23–26 June 1848 Insurrection of Paris working classes, followed by violent repression.
4 September 1848 Assembly begins discussion of proposed constitution, with active participation by Tocqueville, who sat on the constitutional commission.
4 November 1848 Constitution ratified.
10 December 1848 Louis-Napoléon elected president of the Second Republic with 75 percent of the votes. Cavaignac, Ledru-Rollin, Raspail, Lamartine, and Changarnier defeated.
30 April 1849 President orders General Oudinot to attack Rome and reinstitute Pope Pius IX; strong resistance from Roman republican forces and significant French losses.
13 May 1849 Tocqueville elected to Legislative Assembly while in Germany observing meetings of the Frankfurt parliament.
2 June 1849 Tocqueville joins the Barrot cabinet as minister of foreign affairs. He appoints Arthur de Gobineau as his chief of staff.
11-13 June 1849 Demonstrations in Paris and Lyon against the Rome invasion.
19 June 1849 Law limiting rights of political clubs to assemble.
3 July 1849 Rome taken. General Oudinot restores Pope Pius IX on July 14.
27 July 1849 Law limiting freedom of the press.
31 October 1849 Louis-Napoléon dismisses Barrot and his cabinet; Tocqueville will never again be minister.
March 1850 Tocqueville experiences first episode of coughing blood and requests a leave of absence from the Assembly.
31 May 1850 Law reducing universal suffrage, disenfranchising about a third of the electorate.
June–July 1850 Tocqueville writes first part of Recollections in his Normandy home.
November 1850–April 1851 Tocqueville, convalescent in Sorrento, Italy, writes second part of Recollections.
May 1851 Beginning of a campaign to revise constitution to allow a second consecutive presidential term.
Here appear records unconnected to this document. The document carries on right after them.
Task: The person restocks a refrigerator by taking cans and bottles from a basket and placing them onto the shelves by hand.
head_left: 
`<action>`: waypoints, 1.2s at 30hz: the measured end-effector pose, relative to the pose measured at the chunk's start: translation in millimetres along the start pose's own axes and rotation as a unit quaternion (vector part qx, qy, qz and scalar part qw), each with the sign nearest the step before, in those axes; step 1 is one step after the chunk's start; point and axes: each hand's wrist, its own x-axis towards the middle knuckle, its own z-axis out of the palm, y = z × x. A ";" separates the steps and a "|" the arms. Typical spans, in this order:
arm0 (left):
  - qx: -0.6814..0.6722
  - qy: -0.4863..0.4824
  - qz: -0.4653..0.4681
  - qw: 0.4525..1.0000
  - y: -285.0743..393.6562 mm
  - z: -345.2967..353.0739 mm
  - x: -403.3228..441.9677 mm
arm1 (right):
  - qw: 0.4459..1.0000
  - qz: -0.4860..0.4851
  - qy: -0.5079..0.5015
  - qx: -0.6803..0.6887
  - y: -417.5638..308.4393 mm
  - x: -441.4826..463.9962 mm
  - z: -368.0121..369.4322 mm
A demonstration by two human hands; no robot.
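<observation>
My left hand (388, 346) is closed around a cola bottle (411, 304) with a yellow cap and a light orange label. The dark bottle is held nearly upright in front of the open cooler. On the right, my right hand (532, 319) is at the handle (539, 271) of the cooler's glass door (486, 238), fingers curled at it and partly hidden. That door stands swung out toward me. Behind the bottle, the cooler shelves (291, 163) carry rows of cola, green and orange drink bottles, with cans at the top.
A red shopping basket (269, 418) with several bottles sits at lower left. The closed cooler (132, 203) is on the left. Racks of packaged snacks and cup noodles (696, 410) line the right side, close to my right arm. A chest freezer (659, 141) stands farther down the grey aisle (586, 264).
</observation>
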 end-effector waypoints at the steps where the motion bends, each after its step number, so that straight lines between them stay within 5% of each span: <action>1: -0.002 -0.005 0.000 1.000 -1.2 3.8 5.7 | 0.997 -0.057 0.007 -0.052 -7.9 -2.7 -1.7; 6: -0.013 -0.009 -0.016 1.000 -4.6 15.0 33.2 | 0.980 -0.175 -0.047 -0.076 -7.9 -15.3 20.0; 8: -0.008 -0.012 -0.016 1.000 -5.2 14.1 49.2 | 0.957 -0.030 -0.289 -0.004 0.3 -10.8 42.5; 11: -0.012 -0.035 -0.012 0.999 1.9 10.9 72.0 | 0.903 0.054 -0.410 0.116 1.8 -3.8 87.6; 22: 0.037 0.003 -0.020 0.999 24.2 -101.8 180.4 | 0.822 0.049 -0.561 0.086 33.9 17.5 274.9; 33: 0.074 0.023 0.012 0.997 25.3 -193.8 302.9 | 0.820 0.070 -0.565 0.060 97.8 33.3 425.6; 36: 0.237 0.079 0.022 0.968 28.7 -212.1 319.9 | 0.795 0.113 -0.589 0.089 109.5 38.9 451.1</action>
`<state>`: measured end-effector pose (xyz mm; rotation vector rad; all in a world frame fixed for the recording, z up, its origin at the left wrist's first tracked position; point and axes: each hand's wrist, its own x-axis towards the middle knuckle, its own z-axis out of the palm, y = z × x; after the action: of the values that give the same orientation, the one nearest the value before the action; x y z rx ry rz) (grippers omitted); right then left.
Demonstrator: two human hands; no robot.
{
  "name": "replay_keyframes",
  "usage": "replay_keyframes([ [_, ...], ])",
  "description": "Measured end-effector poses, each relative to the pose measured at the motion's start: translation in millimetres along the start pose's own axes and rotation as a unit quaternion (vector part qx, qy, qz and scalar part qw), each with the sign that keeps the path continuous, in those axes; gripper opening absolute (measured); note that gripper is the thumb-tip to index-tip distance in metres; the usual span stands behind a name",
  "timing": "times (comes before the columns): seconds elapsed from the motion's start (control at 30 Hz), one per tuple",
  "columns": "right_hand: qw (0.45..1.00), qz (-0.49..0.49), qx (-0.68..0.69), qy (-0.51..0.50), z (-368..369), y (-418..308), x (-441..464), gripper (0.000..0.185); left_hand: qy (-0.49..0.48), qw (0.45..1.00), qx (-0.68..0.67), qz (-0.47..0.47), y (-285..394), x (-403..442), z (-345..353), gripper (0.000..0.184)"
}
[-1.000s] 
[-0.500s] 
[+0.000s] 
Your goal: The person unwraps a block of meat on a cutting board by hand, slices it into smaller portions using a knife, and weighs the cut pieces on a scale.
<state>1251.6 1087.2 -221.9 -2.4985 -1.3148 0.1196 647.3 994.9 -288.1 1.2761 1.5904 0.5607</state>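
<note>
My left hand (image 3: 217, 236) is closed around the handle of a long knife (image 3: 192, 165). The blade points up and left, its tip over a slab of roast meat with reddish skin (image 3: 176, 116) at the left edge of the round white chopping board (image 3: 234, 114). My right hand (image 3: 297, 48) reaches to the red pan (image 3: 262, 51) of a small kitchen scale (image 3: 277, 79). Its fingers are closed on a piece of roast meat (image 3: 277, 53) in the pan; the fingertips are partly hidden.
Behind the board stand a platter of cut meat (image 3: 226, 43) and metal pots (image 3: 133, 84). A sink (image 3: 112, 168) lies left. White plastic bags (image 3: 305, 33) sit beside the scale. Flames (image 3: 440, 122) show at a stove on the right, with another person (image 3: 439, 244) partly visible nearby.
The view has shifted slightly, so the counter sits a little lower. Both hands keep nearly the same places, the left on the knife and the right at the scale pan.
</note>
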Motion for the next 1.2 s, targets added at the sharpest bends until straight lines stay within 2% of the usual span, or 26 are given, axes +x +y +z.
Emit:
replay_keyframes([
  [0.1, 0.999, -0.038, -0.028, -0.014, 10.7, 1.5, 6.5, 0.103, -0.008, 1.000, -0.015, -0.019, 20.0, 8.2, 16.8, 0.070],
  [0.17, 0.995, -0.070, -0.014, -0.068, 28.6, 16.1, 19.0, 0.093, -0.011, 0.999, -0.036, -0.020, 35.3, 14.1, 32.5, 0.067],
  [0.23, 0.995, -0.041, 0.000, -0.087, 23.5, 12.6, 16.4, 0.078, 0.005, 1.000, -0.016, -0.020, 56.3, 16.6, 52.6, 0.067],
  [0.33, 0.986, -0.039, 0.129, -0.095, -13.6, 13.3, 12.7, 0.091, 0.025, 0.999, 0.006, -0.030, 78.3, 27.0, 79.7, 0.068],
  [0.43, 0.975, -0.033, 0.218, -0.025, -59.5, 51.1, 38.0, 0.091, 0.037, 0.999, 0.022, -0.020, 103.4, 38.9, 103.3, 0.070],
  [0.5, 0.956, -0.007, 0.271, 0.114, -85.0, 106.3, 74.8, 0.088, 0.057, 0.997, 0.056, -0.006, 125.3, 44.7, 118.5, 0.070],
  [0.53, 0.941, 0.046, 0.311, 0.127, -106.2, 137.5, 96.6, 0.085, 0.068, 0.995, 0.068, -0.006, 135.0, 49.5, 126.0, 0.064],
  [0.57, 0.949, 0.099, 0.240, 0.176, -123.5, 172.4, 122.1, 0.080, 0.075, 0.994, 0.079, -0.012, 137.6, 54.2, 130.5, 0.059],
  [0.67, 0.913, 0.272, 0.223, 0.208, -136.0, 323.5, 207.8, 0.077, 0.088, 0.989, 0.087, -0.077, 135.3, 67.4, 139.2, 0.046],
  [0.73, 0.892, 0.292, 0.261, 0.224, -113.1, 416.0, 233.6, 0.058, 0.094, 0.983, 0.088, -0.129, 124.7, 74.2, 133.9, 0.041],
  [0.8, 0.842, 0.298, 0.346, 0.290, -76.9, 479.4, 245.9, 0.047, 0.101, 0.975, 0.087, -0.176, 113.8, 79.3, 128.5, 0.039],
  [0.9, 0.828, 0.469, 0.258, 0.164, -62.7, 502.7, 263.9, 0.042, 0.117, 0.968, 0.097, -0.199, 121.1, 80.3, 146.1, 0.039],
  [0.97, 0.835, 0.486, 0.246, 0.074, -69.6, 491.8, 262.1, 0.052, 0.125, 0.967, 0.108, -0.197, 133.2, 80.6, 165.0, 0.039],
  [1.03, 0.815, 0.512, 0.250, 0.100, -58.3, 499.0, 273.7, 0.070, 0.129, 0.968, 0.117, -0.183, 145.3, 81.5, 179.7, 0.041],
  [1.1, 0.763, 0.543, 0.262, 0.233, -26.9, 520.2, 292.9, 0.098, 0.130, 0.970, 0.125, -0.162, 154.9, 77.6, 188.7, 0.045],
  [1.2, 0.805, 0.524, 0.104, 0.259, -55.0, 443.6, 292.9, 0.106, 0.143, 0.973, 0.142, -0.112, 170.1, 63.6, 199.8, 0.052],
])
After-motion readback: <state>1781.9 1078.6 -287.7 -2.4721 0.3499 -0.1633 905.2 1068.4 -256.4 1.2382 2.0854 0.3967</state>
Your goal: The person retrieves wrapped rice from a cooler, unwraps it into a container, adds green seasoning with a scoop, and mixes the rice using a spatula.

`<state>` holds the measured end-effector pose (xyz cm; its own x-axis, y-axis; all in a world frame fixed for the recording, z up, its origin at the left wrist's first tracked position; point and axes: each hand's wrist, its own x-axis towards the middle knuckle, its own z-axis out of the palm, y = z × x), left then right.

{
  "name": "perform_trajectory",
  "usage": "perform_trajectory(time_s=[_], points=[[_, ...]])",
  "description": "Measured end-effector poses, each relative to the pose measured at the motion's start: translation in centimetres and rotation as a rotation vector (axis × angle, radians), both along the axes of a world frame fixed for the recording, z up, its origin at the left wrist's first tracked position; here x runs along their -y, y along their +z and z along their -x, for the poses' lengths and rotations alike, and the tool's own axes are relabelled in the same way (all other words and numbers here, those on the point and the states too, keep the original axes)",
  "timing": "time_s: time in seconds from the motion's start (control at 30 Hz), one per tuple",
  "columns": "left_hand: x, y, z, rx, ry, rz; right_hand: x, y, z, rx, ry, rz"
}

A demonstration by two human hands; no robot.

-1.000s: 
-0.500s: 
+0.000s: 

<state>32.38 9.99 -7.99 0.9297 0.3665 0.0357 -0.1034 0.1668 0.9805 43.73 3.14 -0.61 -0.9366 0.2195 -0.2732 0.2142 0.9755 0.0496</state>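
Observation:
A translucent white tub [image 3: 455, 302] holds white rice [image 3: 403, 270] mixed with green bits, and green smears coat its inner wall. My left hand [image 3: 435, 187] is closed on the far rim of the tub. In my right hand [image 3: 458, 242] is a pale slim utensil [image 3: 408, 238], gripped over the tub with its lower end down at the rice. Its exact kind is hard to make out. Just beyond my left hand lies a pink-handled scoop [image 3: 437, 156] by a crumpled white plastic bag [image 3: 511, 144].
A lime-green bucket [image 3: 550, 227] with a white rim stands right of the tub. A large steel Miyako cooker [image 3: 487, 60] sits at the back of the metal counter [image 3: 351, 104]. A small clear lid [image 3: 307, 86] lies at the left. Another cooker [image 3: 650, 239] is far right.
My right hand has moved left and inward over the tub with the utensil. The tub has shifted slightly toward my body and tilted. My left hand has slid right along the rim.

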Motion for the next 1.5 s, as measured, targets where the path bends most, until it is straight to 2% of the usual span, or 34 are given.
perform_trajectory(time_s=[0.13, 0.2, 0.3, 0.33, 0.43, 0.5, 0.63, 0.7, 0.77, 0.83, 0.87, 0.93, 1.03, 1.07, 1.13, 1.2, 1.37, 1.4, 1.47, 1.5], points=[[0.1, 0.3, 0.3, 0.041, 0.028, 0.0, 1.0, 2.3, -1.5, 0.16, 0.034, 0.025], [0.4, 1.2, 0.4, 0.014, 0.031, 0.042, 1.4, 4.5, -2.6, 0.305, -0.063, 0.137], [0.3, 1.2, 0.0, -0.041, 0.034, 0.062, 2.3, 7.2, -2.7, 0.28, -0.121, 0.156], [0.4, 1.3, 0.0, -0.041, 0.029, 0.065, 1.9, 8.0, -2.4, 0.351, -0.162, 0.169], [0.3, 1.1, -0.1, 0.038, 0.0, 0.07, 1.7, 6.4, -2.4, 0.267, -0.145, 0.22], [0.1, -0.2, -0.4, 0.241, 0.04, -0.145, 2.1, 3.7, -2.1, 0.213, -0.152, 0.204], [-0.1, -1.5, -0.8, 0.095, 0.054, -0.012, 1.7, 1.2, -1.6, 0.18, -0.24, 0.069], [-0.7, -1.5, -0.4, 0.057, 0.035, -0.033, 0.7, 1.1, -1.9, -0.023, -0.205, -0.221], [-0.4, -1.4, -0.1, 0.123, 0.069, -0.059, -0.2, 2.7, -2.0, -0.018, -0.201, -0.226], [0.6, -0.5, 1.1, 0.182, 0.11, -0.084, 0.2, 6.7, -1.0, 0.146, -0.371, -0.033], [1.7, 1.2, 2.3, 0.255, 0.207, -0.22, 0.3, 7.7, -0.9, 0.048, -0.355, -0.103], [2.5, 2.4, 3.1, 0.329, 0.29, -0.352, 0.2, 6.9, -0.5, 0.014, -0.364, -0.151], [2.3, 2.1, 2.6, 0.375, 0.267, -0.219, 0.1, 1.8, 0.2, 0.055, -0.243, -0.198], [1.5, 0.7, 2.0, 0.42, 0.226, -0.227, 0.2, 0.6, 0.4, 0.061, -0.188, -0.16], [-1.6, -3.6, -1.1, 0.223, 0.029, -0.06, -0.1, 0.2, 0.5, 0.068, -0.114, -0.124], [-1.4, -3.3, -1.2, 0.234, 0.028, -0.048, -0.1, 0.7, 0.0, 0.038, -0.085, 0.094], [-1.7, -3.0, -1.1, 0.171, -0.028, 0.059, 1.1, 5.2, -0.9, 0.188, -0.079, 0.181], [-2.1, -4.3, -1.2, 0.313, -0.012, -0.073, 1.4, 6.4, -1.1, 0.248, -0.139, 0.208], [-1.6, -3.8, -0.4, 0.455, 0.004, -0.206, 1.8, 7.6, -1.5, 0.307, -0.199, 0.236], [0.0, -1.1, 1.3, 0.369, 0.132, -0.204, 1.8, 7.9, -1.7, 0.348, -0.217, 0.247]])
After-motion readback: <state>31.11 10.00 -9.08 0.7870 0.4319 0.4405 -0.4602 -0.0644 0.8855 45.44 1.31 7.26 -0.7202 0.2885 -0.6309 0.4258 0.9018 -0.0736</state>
Tocqueville meets privately with the president.
July 1851 Assembly rejects constitutional revision.
September 1851 Tocqueville, in Versailles, writes third part of Recollections.
2 December 1851 Coup d’état by President Louis-Napoléon. Tocqueville briefly imprisoned.
29 April 1852 Tocqueville refuses to swear an oath of loyalty to the regime and consequently resigns as president of the Conseil général de la Manche, his last political office.
2 December 1852 Louis-Napoléon is proclaimed Emperor Napoleon III. Second Empire established.
1854 Second trip to Germany.
1856 The Ancien Régime and the Revolution published.
16 April 1859 Tocqueville dies of tuberculosis at Cannes.